Directions →
Write out again, exactly, the lines below starting at the one with "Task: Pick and" and ending at the one with "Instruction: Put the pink".

Stored data:
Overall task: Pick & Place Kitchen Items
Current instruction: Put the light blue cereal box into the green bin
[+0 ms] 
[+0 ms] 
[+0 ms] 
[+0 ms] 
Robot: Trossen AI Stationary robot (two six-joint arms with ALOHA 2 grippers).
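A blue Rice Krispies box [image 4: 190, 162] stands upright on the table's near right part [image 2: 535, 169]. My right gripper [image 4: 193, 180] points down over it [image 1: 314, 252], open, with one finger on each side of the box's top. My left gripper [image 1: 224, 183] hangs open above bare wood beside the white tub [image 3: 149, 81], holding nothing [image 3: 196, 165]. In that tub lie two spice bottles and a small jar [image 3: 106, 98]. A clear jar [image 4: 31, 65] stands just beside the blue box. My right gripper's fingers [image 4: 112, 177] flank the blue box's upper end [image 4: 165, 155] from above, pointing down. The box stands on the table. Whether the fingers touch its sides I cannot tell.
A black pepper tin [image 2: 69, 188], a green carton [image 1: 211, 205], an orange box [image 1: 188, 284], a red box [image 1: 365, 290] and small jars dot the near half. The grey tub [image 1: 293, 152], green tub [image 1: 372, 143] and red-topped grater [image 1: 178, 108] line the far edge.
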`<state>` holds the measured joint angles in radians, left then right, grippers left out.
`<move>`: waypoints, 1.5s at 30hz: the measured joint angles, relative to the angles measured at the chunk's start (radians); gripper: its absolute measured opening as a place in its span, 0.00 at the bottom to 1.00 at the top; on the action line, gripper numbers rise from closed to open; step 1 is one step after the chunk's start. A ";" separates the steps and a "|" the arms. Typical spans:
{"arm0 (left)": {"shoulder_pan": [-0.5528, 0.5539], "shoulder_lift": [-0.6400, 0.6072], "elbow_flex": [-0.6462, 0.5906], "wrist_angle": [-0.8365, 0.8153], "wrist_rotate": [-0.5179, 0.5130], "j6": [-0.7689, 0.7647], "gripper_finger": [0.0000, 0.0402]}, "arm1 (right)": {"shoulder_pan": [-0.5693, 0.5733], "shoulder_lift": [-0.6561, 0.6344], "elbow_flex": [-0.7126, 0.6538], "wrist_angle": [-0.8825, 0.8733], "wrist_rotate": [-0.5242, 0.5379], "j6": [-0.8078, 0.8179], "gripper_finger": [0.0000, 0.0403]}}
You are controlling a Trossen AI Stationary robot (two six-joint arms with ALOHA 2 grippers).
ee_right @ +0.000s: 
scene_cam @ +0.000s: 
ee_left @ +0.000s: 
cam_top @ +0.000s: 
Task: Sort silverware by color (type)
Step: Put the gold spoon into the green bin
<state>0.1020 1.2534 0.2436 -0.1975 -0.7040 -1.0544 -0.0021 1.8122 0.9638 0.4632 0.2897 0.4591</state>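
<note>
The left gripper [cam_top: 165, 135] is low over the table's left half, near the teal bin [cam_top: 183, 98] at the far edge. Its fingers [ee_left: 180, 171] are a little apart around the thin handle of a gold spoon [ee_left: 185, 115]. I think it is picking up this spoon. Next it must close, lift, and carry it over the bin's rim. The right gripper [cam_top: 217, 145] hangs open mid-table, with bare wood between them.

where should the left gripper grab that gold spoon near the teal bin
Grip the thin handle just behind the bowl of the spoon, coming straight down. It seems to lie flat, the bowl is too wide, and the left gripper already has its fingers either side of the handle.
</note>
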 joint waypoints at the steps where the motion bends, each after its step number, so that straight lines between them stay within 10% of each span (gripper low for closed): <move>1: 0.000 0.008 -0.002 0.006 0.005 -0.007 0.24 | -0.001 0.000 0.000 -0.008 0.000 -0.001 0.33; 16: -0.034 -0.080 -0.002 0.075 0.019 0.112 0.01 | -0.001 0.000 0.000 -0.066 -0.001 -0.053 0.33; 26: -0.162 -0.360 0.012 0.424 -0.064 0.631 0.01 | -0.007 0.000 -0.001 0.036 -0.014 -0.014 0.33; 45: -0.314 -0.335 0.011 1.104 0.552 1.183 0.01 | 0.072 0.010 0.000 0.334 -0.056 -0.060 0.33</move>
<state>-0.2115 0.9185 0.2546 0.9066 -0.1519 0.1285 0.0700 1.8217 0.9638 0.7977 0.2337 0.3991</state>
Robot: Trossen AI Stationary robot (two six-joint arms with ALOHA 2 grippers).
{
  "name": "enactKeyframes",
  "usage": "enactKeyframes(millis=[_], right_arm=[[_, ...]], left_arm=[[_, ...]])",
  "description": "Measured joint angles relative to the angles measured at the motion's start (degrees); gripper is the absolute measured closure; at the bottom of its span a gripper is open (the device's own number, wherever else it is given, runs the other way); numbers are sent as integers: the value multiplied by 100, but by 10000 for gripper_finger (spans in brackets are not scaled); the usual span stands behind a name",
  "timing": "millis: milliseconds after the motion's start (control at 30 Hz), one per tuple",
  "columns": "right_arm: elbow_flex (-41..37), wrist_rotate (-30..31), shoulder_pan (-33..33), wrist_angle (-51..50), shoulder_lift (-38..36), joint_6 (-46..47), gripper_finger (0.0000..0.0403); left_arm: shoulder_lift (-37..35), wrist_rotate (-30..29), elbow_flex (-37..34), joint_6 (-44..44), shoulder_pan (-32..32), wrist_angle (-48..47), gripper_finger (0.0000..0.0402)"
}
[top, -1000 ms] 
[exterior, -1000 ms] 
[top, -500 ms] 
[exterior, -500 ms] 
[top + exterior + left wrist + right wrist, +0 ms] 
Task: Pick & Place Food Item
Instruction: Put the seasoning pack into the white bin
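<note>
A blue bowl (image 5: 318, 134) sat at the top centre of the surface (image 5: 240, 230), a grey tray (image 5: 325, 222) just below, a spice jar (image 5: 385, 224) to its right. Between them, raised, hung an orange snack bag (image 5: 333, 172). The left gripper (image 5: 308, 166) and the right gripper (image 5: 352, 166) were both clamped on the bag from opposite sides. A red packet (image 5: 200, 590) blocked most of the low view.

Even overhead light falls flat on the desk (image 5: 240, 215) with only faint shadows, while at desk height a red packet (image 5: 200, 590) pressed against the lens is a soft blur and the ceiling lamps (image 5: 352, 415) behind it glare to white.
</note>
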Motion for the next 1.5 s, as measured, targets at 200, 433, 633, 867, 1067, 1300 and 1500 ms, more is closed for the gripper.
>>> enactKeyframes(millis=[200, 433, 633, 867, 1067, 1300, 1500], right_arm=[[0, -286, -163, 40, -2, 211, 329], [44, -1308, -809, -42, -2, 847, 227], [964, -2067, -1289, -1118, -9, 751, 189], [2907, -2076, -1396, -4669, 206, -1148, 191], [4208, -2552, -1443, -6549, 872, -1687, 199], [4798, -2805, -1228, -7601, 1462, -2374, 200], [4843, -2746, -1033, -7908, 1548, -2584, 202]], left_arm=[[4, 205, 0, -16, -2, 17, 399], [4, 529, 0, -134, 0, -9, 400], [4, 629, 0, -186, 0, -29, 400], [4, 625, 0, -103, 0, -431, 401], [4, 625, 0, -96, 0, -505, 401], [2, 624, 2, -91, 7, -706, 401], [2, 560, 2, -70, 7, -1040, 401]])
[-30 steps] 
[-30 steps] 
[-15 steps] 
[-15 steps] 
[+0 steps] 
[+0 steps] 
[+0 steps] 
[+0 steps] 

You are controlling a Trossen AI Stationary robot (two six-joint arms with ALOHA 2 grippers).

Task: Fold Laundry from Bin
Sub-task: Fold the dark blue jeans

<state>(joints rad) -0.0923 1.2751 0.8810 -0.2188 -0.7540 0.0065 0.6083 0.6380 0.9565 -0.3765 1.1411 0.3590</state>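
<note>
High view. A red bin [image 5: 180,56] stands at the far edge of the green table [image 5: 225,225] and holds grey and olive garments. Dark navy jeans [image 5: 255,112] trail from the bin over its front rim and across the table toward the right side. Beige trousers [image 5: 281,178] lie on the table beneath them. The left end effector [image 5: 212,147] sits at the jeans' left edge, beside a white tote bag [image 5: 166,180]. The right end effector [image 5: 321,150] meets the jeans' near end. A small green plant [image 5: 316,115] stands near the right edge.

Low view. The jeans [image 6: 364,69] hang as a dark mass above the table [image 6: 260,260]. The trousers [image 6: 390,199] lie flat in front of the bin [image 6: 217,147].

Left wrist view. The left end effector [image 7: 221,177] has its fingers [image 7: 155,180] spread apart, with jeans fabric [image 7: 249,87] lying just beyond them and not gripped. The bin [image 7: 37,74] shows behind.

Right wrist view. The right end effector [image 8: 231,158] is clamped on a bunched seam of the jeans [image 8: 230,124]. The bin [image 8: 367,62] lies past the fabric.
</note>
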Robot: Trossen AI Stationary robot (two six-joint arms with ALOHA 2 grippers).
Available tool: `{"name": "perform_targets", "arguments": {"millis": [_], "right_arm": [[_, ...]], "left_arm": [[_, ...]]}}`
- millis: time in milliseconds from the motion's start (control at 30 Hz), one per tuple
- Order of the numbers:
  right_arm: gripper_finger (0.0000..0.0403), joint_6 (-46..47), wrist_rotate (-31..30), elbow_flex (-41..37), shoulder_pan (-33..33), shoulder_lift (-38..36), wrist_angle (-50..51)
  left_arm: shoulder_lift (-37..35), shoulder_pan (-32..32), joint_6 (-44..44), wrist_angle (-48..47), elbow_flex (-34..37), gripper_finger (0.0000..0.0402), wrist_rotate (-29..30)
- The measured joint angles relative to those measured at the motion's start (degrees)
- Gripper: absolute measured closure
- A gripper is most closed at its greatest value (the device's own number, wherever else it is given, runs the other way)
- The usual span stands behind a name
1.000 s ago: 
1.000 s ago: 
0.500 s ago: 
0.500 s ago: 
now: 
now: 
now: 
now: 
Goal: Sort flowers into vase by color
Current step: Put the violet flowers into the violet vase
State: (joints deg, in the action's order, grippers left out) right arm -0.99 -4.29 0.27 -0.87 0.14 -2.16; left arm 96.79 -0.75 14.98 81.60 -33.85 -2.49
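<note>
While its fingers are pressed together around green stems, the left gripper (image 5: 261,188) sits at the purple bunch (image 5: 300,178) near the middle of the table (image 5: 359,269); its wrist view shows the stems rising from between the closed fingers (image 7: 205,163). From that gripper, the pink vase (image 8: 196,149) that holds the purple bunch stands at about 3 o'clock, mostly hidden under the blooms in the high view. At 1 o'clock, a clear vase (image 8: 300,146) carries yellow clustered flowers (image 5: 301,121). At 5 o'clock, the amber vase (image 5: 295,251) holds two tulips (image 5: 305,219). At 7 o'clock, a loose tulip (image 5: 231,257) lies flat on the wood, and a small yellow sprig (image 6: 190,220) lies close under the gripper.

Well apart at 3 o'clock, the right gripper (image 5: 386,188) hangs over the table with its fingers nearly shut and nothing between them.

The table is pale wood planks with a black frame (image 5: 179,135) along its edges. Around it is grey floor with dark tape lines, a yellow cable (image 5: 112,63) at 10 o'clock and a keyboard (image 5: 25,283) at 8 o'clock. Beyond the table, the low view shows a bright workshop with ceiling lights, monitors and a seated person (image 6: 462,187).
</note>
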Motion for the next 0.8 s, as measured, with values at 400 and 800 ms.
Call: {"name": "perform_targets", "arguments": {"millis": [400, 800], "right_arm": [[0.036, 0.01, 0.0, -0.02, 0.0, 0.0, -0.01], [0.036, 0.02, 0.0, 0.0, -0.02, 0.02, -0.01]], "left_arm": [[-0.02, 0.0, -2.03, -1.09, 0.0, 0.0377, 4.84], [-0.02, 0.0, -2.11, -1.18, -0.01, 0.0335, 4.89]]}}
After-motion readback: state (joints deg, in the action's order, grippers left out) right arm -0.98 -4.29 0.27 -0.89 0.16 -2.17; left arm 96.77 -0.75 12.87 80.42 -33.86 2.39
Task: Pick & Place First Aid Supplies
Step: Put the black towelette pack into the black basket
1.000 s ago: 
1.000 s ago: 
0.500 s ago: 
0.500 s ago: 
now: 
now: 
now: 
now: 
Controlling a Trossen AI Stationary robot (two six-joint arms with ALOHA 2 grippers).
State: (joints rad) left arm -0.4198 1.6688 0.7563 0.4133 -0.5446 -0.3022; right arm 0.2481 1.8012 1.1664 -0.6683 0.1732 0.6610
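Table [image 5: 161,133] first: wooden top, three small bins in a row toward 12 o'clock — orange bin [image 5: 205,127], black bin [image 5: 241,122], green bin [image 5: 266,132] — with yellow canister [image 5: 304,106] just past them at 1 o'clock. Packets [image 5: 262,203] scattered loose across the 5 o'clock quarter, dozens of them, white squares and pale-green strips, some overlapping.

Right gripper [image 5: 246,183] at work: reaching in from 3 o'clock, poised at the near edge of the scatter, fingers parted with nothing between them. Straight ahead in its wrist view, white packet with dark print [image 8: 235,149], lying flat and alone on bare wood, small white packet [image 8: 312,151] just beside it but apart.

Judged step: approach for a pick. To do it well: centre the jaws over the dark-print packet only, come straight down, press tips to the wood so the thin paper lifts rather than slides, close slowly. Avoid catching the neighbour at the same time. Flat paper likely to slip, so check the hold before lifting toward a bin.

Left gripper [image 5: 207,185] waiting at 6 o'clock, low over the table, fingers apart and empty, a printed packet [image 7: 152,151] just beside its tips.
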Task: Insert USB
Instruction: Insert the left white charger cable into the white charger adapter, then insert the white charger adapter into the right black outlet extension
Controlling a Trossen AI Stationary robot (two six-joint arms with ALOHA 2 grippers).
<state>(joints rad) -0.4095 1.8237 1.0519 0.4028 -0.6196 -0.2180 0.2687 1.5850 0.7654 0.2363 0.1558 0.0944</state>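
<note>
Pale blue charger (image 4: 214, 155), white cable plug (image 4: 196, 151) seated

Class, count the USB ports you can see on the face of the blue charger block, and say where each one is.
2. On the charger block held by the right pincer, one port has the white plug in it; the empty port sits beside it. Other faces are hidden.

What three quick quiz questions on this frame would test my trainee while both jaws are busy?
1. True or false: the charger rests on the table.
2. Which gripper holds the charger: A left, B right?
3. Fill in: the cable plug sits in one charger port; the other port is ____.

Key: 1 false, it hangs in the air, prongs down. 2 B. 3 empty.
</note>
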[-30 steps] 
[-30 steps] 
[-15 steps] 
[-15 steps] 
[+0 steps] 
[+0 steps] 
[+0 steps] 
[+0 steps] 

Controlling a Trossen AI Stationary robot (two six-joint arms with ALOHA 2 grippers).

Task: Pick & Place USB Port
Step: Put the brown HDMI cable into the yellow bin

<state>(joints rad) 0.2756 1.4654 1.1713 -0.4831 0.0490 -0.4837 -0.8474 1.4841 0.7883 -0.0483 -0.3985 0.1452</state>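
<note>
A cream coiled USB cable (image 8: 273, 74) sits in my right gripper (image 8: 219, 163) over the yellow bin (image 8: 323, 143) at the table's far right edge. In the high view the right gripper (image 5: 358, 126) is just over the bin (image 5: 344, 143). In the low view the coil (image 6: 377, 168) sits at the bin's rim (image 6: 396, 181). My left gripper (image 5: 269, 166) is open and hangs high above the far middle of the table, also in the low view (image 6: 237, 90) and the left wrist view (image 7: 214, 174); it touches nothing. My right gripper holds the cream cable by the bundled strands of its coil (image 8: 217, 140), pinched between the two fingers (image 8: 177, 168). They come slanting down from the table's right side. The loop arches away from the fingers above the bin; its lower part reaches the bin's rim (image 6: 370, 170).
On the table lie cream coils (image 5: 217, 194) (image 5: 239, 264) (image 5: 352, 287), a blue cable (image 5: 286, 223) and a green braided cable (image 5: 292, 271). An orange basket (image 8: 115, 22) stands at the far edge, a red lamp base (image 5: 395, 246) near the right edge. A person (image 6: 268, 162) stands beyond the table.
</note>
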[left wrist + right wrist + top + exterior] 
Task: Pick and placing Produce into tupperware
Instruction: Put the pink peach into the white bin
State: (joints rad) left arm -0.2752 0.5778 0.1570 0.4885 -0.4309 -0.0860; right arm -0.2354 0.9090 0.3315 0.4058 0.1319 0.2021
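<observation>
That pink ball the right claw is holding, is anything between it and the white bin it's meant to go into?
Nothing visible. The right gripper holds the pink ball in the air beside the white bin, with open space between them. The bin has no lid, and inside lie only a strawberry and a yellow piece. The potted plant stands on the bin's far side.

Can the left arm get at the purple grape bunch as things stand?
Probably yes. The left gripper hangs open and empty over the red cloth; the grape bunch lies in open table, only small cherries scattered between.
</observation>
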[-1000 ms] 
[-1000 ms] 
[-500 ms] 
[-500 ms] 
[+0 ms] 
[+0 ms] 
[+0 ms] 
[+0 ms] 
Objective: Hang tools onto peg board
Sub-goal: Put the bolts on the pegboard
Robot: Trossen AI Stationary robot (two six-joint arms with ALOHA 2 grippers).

Exercise solution →
Task: Pick and placing Produce into tupperware
Instruction: Put the pink peach into the white bin

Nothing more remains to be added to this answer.